Using DTA-2162 for SMPTE 2022-7 Seamless Protection Switching

Seamless Protection with DTA-2162

Analysis of Video over IP

When sending TS-over-IP packets over a LAN, multiple problems can occur.

Dropped Packets and Bit Errors in IP Packets

Dropped packets are the enemy when transmitting your TS over IP. As there is no retransmission in UDP/RTP, any dropped packet is lost forever, unless you are using FEC. Dropped packets can come from two main sources: a discarded packet due to a bit error or a lost packet due to a buffer overflow.

If a bit in an IP packet is modified due to signal noise, the next network device the packet encounters will most likely discard that entire packet. Each network device performs a CRC calculation on the packet upon arrival, and if the CRC calculation doesn’t match the expected value, the packet will be discarded.

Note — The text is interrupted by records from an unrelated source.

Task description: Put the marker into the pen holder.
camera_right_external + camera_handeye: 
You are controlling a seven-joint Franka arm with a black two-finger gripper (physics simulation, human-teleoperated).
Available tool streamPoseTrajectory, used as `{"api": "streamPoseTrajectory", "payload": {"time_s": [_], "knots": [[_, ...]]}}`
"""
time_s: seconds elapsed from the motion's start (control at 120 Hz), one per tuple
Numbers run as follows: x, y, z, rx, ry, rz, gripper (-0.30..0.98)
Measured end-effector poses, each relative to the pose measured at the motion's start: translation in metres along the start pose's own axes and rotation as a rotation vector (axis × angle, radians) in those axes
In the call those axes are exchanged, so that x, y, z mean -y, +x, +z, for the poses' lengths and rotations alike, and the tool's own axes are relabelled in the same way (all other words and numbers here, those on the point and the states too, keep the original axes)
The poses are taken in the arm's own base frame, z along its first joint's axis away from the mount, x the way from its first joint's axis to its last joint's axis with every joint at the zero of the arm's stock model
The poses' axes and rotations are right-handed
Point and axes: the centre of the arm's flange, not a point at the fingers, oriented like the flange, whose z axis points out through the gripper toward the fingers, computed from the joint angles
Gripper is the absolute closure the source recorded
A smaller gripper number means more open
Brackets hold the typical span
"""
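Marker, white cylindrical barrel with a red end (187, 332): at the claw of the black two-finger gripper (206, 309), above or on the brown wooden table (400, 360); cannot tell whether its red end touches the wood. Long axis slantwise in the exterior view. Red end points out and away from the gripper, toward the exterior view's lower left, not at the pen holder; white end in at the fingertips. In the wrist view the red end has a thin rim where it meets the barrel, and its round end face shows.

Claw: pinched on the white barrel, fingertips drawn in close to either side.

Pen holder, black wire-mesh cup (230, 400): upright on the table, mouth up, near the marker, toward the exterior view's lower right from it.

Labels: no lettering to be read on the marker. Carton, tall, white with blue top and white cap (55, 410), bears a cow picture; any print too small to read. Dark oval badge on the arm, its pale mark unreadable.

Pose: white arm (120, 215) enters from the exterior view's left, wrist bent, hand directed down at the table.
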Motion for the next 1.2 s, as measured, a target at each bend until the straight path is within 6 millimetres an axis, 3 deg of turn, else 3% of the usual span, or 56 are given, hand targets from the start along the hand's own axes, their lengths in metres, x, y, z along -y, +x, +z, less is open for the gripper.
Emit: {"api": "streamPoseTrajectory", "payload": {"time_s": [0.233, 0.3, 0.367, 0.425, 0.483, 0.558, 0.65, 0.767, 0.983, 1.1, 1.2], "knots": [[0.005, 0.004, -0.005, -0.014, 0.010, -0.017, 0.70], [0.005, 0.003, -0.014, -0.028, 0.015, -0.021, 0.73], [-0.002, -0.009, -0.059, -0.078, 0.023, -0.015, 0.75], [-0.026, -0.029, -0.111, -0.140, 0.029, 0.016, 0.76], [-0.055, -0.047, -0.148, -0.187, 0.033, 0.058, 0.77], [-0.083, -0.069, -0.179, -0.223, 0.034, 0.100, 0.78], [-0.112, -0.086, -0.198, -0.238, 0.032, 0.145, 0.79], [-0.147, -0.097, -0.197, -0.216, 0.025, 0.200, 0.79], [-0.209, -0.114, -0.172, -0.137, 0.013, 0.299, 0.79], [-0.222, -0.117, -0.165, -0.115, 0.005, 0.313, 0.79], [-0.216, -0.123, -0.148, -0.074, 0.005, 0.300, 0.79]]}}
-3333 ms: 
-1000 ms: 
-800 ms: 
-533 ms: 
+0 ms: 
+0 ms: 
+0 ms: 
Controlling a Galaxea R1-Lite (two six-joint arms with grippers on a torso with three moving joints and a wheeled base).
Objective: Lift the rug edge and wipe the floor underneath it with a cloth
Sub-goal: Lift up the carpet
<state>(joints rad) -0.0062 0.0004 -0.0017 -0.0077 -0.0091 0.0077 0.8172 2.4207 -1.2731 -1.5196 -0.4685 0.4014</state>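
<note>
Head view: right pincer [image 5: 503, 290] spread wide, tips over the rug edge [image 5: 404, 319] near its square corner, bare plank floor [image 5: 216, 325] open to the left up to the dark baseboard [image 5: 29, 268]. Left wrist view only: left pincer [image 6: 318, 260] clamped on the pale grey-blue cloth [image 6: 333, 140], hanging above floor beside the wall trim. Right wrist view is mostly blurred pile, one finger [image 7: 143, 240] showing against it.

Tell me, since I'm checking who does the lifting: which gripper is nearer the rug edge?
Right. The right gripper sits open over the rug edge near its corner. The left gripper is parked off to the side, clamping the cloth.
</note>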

This type of packet loss typically results in a steady packet loss rate (one packet lost once in a while). A bad cable, too long of a cable run, or faulty equipment will all create this kind of bit error.

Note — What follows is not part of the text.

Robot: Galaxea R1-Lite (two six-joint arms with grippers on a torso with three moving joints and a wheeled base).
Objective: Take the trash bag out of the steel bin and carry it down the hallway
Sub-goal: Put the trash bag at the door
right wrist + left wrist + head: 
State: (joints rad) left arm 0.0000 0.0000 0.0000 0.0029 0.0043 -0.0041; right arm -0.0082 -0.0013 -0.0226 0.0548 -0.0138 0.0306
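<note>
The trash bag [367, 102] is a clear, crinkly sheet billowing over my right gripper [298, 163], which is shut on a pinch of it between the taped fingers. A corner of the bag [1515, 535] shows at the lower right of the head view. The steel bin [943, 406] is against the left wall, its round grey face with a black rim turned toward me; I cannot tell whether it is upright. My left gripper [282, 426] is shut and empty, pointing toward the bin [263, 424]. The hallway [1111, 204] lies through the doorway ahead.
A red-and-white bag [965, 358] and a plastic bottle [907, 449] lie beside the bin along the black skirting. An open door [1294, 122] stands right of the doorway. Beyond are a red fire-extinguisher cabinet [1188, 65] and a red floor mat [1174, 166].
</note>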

Most network devices have small input buffers, making overflow during a traffic burst a reality. If a switch is busy with multiple tasks or is over-subscribed, it could take too long for the input data to be routed, overflowing the input buffer and resulting in dropped packets. Typically, several packets are lost at once, resulting in a burst of lost packets. DekTec products have large input buffers preventing overflow. Dropped IP packets will be detected in DekTec analysis software like StreamXpert as it translates to missing Transport Packets, showing up as continuity count errors in the software.

Network Jitter

By definition, transmission over IP will create jitter and bursts in the TS data. Each IP packet typically carries seven MPEG-2 Transport Packets, so Transport Packets will be transmitted in bursts of seven at a time, even if there is no network jitter. A delay in processing input in network equipment will create network jitter, where IP packets are not spread equally in time anymore, creating traffic bursts. The DTA-2160 and DTA-2162 PCIe cards include on-board packet schedulers to ensure that there is zero jitter at the emission of the Transport Stream over IP. Jitter is not really a huge problem by itself if the network and edge device can handle it. As the input buffers of network devices are typically fairly small, however, a network traffic burst can result in overflowing and dropped packets.

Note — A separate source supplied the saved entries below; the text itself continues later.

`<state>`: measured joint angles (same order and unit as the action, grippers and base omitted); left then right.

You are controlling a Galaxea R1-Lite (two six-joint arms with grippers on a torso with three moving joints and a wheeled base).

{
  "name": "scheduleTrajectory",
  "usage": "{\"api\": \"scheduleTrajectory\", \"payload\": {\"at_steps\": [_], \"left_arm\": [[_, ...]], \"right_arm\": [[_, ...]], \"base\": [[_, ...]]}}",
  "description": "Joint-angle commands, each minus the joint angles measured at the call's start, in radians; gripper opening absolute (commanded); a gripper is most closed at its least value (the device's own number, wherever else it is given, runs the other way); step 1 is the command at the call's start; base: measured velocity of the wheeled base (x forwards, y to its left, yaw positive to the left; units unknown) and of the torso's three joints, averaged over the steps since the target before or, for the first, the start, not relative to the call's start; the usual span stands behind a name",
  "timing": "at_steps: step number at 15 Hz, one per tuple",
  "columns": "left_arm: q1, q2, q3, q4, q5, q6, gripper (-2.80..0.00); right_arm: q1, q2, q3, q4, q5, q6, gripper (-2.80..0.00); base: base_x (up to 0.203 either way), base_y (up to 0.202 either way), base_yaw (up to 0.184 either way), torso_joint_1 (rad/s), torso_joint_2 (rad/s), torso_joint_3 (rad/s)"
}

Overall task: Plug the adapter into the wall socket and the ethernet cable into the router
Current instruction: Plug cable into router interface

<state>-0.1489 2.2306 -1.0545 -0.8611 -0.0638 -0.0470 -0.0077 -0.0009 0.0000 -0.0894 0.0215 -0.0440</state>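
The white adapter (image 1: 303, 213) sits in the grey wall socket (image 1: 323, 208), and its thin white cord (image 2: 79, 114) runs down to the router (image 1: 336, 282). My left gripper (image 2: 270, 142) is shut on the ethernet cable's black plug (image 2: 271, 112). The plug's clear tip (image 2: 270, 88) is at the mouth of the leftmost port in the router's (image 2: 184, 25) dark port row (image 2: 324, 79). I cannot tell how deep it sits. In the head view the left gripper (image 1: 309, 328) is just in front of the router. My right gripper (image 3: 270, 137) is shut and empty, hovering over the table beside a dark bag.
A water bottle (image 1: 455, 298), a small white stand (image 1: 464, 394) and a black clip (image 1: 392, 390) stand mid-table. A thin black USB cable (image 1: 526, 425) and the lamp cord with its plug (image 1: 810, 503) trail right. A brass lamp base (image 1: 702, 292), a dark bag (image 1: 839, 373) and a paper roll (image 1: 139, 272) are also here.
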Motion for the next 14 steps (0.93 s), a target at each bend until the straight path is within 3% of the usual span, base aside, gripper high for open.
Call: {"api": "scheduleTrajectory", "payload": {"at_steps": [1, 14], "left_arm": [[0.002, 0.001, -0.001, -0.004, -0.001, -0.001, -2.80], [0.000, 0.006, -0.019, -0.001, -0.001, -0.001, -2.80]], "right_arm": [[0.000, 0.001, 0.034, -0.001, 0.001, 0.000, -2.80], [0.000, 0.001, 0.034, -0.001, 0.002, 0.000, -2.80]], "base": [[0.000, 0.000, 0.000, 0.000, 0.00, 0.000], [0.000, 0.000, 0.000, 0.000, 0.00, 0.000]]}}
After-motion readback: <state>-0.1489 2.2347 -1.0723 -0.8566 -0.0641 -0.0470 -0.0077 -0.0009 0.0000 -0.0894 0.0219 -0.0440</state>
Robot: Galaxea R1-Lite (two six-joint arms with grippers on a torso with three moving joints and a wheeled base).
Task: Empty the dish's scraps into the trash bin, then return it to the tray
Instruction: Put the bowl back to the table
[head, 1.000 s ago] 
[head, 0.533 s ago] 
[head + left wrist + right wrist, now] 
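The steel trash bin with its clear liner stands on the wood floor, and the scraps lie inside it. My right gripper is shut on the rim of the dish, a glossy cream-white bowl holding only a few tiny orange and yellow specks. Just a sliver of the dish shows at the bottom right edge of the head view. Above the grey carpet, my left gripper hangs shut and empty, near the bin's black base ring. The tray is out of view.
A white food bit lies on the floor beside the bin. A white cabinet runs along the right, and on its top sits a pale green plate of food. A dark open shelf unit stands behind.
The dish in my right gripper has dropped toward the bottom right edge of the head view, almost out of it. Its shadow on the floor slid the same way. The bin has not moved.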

On the receiving end, edge devices need to be able to absorb traffic bursts to avoid overflow as well as underflow. As typical transport interfaces like ASI feature a constant bitrate with equally spread packets, the output of edge devices needs to be capable of having enough packets in their buffers to avoid underflow, which creates a disruption of the output signal.

DekTec products all have large input buffers and offer configurable delay in order to avoid underflow. All DekTec products can absorb jitter and are using multiple clock recovery algorithms to ensure smooth Transport Stream output to make sure downstream devices can recover the data error free.

TS-over-IP Security

Transporting TS over IP is popular and convenient especially over the internet. However, to receive the IP packets into your facility, you need to open firewall ports, expose public IP addresses which can create some security challenges. Especially now that many video facility’s internal networks run on IP, an external IP connection to the core network can be risky. Fortunately, there is a simple and cost-effective way to completely separate the internet carrying the incoming video feed from the core internal video network. The solution includes going back to ASI which is a unidirectional link of Transport Stream over coaxial and then convert back to IP on the core network. No attack can infiltrate the ASI domain because there is no processing capability within it to exploit. IP to ASI conversion at the destination can help many broadcasters avoid security risks during this transition phase more reliably and cost effectively than the alternative of IP firewalls.